RBS / Ulster Bank GRG position and that of other UK Bank Groups
In the UK, the Financial Conduct Authority (FCA) surprisingly cleared the bank ( as did the Bank’s own Solicitors, Mason Hayes and Curran) of the most controversial allegations brought by hundreds of customers. It had been claimed that the bank systematically killed-off healthy businesses for profit in the wake of the credit crunch.
A recent BBC Danish economic drama Follow-the-money – Season-2 is a fine example of Art imitating likely factual events.
In a 2013 publication: ‘Shredded’ Inside RBS the Bank that broke Britain CEO, Fred Goodwin, is reviled as one of the architects of the worst financial crisis since 1929.
In Shredded, Ian Fraser lifts the lid on the catastrophic mistakes that led the bank to the brink of collapse, scrutinizing the role played by RBS’s directors who failed to check Goodwin’s hubris, the colleagues who were overawed by his despotic leadership style, the politicians who created a regulatory free-for-all in which banks went virtually unsupervised, and the investors who egged Goodwin on.

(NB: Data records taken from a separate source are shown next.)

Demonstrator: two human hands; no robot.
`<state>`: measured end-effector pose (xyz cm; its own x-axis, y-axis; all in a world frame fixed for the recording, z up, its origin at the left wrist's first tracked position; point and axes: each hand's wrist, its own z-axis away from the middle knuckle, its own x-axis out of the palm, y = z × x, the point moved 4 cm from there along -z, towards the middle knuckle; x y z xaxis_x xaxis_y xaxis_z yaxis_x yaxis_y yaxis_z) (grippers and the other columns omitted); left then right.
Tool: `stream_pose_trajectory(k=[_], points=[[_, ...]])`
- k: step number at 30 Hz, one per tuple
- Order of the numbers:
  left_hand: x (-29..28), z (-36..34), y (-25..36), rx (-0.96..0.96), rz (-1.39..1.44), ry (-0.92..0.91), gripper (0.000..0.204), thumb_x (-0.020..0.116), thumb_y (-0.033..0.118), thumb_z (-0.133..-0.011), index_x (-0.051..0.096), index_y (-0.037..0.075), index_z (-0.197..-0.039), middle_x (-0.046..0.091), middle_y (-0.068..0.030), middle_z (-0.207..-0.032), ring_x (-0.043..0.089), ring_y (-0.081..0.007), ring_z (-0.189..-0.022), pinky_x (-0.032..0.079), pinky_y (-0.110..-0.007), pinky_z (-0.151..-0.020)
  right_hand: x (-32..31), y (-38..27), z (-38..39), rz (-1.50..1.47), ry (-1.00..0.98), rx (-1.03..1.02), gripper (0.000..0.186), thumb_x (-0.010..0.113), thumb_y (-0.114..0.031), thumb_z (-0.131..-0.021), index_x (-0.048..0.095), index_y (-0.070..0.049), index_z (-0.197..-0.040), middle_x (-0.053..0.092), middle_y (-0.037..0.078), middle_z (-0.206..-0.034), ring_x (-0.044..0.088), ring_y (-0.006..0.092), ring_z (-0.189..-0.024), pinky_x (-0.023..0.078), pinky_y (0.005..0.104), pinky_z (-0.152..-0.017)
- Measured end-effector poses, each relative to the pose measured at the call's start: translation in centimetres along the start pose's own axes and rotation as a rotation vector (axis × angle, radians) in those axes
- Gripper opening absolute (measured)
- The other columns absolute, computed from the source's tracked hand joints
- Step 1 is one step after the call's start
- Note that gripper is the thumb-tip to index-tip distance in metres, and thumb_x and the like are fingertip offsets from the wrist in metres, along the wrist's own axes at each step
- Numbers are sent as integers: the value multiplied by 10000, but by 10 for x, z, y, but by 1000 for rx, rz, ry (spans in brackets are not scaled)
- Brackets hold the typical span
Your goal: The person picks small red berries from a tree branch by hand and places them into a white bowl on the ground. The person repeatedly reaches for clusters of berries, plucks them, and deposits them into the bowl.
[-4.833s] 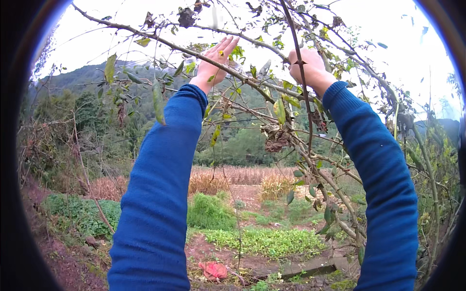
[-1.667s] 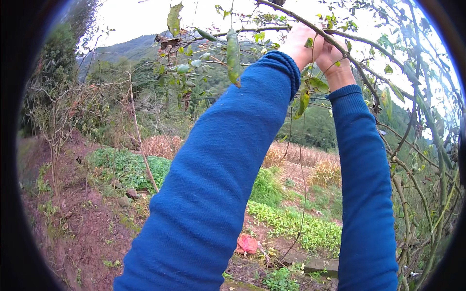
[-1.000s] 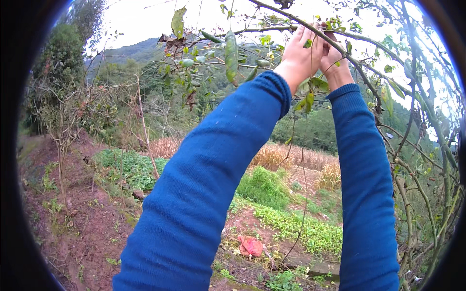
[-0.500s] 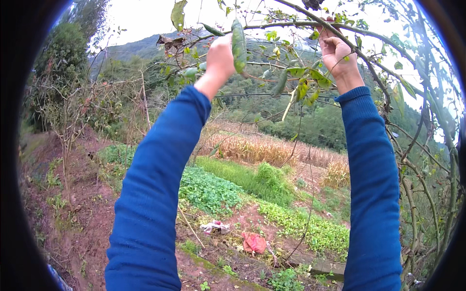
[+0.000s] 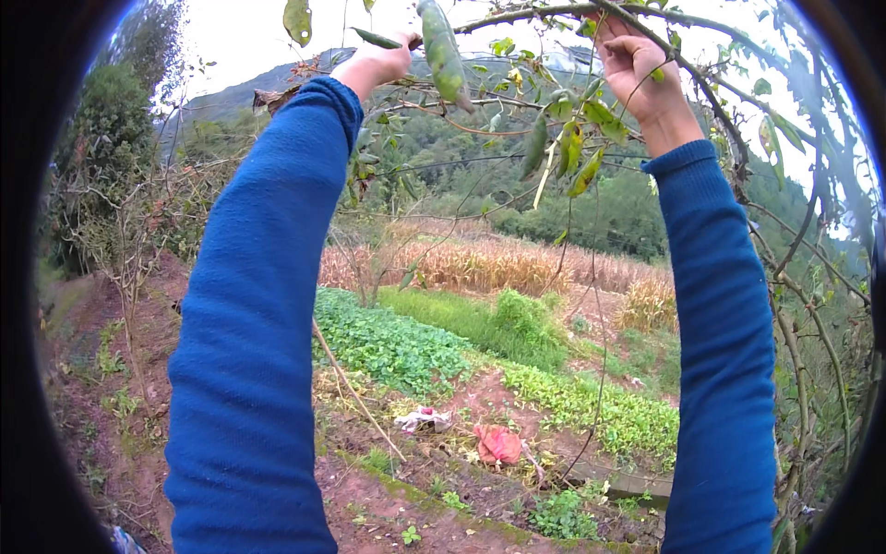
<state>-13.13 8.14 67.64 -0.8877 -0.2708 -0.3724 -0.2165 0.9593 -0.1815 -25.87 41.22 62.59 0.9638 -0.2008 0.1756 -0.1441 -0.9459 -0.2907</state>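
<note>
Both my arms, in blue sleeves, reach up to a leafy branch (image 5: 526,13) across the top of the view. My left hand (image 5: 377,65) is closed on the branch's left part, its fingertips partly hidden. Just right of it hangs a long green pod or curled leaf (image 5: 443,54) with a brown tip; I cannot tell which. My right hand (image 5: 643,81) has its palm toward me and thumb bent in, its fingers hooked up around the branch where a second stem crosses. The fingertips are hidden. Yellow-green leaves (image 5: 580,157) dangle between the hands.
Thin stems (image 5: 801,369) rise along the right side. Below lie a leafy green vegetable patch (image 5: 392,342), a red crumpled bag (image 5: 498,444), a pale scrap (image 5: 424,419) and a leaning stick (image 5: 358,392). Dry corn stalks (image 5: 480,263) stand farther back.
My left hand has moved left and up, and the long green pod or leaf has shifted up. My right hand stays at the branch, a little higher in view.
</note>
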Motion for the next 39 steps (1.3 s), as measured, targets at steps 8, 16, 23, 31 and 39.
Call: stream_pose_trajectory(k=[8,16,23,31,39], points=[[-39,35,14,123,-252,-109,271,431,205,-897,544,76,-1106,615,-162,-971,590,-280,-852,461,-365,-746,4,-6,13,-159,-132,40,391,447,109,-730,508,59,-1113,564,155,-1131,522,272,-1090,465,325,-870],[-79,53,85,-56,-94,-162,315,433,210,-898,532,169,-1194,615,-133,-1036,595,-262,-920,446,-352,-814,-14,-23,15,-4,-73,-2,346,426,33,-836,436,29,-1182,497,185,-1216,477,275,-1156,458,319,-875],[-64,68,91,-58,-223,-231,311,468,189,-892,538,108,-1183,619,-138,-1035,586,-262,-945,432,-336,-840,6,52,89,1218,-266,-624,203,530,-133,-842,619,-43,-1002,632,113,-884,611,220,-705,505,326,-665],[-60,85,87,1,-214,-105,311,470,181,-875,545,149,-1176,625,-146,-996,594,-311,-914,448,-375,-810,1,118,42,1928,-84,-594,163,621,-190,-793,659,-34,-820,584,103,-786,563,240,-723,452,348,-629],[-50,74,61,132,161,-48,268,561,194,-772,609,55,-995,633,-107,-842,571,-188,-787,441,-352,-712,33,144,79,1975,-376,-383,134,579,-106,-758,670,-146,-668,599,-11,-744,558,151,-744,400,288,-724]])
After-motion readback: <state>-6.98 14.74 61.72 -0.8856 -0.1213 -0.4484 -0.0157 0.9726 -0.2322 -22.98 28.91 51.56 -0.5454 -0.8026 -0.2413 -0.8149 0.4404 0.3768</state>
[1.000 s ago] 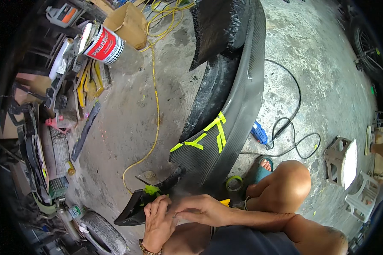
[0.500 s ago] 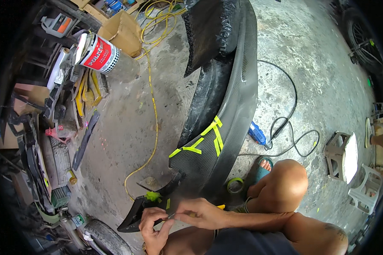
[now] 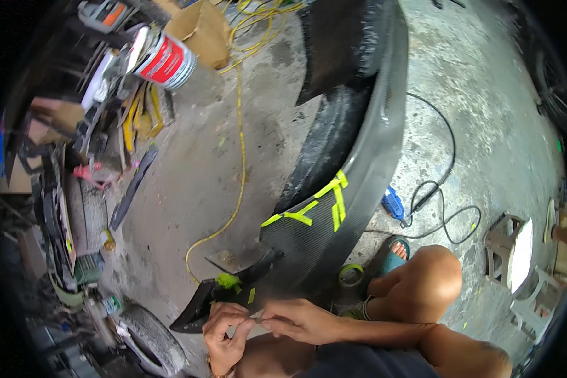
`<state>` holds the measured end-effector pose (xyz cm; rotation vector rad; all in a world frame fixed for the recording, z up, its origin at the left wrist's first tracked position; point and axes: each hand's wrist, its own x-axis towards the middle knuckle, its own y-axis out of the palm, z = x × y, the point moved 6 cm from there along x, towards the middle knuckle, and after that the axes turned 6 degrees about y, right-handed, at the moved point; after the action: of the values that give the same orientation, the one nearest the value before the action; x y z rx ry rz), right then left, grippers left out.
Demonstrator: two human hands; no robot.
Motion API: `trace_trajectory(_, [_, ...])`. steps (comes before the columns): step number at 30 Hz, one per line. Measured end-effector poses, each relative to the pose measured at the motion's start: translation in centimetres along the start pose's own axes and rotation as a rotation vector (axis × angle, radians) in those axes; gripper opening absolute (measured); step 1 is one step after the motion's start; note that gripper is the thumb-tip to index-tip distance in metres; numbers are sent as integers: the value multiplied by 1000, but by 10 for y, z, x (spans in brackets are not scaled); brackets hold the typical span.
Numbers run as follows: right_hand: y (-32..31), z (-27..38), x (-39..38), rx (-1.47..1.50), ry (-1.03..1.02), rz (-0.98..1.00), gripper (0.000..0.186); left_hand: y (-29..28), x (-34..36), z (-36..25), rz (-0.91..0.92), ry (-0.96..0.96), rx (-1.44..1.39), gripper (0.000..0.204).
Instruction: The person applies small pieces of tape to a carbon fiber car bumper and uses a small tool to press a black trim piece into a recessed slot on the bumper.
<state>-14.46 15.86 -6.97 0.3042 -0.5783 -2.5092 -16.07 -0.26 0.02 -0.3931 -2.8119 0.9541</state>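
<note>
Where the bare left hand (image 3: 225, 334) and bare right hand (image 3: 301, 320) nearly meet: fingers almost pinched; whether closed on anything, cannot tell.
Long, curved, black woven-textured panel (image 3: 366, 183): beyond both hands, toward one o'clock.

From here the panel (image 3: 377, 148) runs ahead of the left hand (image 3: 227, 332) and right hand (image 3: 301, 320), tape strips (image 3: 336, 218) on it; tape roll (image 3: 353, 267) right of the hands, power tool (image 3: 394, 205) past that, tire (image 3: 162, 331) over left.
</note>
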Motion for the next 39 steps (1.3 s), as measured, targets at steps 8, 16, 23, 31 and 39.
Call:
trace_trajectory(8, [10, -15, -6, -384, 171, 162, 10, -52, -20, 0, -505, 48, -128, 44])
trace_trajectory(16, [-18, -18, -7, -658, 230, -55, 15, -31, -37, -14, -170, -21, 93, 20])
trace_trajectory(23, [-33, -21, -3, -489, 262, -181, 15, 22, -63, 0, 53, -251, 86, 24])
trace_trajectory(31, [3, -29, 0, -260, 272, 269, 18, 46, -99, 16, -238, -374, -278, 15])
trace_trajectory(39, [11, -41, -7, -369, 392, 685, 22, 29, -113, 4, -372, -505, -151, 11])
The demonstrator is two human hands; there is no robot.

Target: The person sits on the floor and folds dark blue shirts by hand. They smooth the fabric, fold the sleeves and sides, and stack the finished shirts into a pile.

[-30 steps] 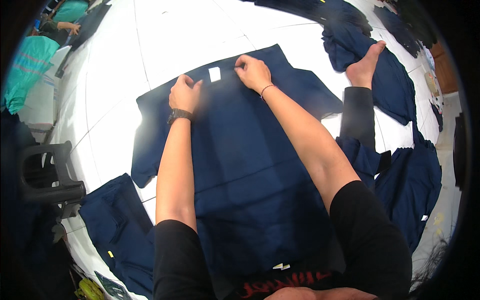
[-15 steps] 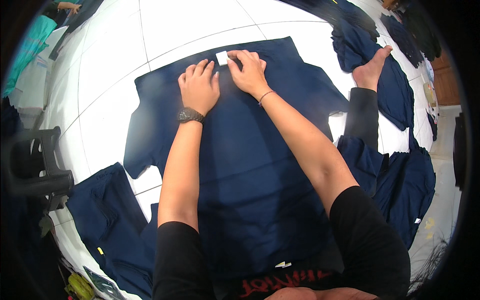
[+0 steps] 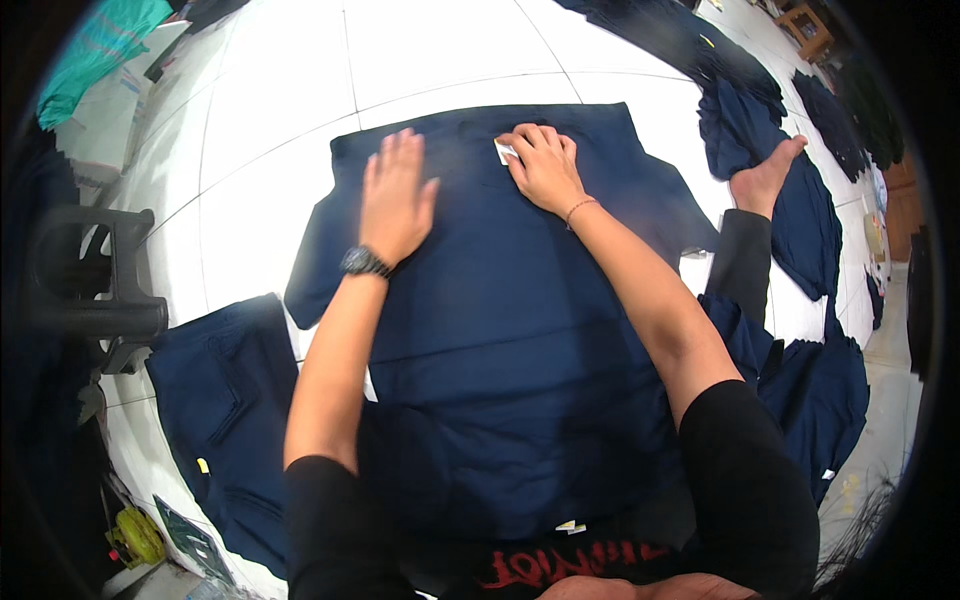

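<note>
A dark navy short-sleeved shirt lies spread out on the floor in front of me. At its far edge, near the collar, a small white label shows. My right hand has its thumb and forefinger closed on this label, the other fingers curled against the cloth. To the left of it, my left hand is flat with its fingers stretched out, over the shirt's upper left part and a little blurred. It holds nothing. A dark watch is on my left wrist.
White floor tiles surround the shirt. A black plastic stool stands at the left, near a folded navy garment. On the right lie more navy garments, beside a bare foot. A green plastic bag is at the far left.
My left hand has moved away from the label to the left and flattened out. My right fingers have closed in over the label. The whole view has shifted slightly.
</note>
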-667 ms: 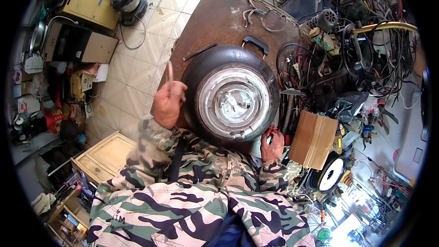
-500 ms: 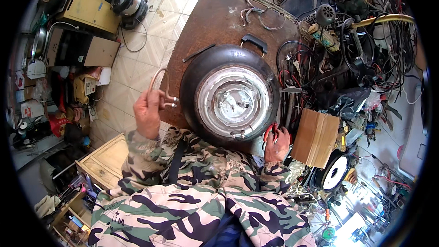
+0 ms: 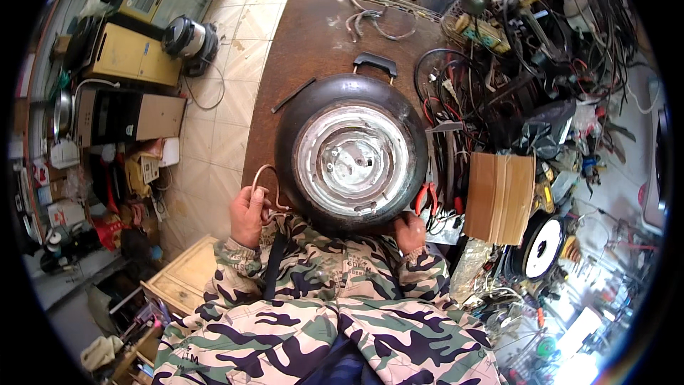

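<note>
A round black electric pan (image 3: 293, 110) lies upside down on the brown table, its silvery ringed heating plate (image 3: 354, 160) facing up. Between the thumb and fingers of my left hand (image 3: 248, 215), left of the pan's near edge, is a bent copper-coloured heating tube (image 3: 258, 175). My right hand (image 3: 410, 233) is closed at the pan's near right rim, touching or very close to it; its fingertips are hidden, so what it holds does not show. Just beyond it, red-handled pliers (image 3: 426, 199) lie apart from the hand.
Curved metal tubes (image 3: 370, 20) and a dark flat bar (image 3: 293, 95) lie on the table (image 3: 313, 36). Tangled black cables (image 3: 456, 75), a cardboard box (image 3: 500, 196) and a wire spool (image 3: 541, 251) crowd the right. A wooden drawer unit (image 3: 182, 271) stands at near left.
My right hand has left the red-handled pliers and moved left to the pan's near rim. My left hand has come lower and nearer with the tube, which has turned. The view has shifted.
</note>
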A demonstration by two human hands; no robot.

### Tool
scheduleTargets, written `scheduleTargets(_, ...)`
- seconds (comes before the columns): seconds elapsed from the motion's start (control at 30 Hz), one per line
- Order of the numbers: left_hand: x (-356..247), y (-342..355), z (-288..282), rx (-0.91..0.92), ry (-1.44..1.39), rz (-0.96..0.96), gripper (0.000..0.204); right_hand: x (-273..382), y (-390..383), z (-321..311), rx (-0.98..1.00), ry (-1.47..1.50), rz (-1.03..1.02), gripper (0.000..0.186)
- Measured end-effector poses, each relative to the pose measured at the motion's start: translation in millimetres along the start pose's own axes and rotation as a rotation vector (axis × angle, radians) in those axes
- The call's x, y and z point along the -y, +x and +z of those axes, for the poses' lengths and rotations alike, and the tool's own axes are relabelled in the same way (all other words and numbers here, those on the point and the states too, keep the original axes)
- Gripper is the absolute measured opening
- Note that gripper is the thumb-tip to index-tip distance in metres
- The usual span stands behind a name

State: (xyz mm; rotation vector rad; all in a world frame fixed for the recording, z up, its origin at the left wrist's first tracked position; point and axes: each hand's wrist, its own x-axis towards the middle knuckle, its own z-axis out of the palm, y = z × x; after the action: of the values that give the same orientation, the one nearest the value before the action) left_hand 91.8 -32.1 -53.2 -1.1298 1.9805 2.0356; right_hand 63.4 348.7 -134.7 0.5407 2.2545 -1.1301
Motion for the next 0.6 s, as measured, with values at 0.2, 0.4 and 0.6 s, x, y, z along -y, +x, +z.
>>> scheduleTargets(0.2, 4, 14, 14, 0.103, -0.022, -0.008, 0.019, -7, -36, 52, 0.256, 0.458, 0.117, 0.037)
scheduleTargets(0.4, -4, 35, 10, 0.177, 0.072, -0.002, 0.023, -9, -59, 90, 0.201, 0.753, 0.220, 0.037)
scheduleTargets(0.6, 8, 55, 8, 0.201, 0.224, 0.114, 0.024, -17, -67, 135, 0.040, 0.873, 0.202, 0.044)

As more and more toxic details emerge about the bank’s pre- and post-bailout misconduct, which stretches from the ruination of numerous small businesses in the UK and Ireland to the criminal rigging of LIBOR, and from the alleged fixing-in-concert of global foreign-exchange markets to the wholesale ‘mis-selling’ of US mortgage bonds, Ian Fraser examines what the future holds for RBS and whether it can ever regain the public’s trust.
To date, Ulster Bank GRG is now facing up to some wrongdoing over the way it handled small businesses in Ireland, while still seeking to continue dodging bullets by not addressing claims that some affected Borrowers were deliberately pushed into administration. The Bank is doing this notwithstanding the fact that evidence proving Consequential Losses exists within the Bank’s own Lending Files.